- Action item -
Quote every line below exactly as it reads.

- Exercise data -

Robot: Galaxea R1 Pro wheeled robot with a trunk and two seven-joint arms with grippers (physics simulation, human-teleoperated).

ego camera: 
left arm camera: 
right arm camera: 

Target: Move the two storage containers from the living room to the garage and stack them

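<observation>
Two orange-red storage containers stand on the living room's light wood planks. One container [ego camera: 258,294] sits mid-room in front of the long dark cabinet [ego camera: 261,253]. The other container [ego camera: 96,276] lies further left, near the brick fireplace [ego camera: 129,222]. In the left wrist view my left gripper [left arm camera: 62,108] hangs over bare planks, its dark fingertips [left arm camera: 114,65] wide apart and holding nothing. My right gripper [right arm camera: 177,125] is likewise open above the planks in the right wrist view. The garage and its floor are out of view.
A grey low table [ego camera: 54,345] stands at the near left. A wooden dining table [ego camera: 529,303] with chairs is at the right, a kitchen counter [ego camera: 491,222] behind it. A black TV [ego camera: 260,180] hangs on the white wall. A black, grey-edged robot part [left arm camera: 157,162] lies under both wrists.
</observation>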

- Output for this task -
Robot: Galaxea R1 Pro wheeled robot with a trunk and two seven-joint arms with grippers (physics simulation, human-teleoperated).

ego camera: 
left arm camera: 
right arm camera: 

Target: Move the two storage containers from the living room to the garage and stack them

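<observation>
Two orange-red storage containers stand on the living room's light wood planks. One container [ego camera: 258,294] sits mid-room in front of the long dark cabinet [ego camera: 261,253]. The other container [ego camera: 96,276] lies further left, near the brick fireplace [ego camera: 129,222]. In the left wrist view my left gripper [left arm camera: 62,108] hangs over bare planks, its dark fingertips [left arm camera: 114,65] wide apart and holding nothing. My right gripper [right arm camera: 177,125] is likewise open above the planks in the right wrist view. The garage and its floor are out of view.
A grey low table [ego camera: 54,345] stands at the near left. A wooden dining table [ego camera: 529,303] with chairs is at the right, a kitchen counter [ego camera: 491,222] behind it. A black TV [ego camera: 260,180] hangs on the white wall. A black, grey-edged robot part [left arm camera: 157,162] lies under both wrists.
</observation>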

The output requires no further additions.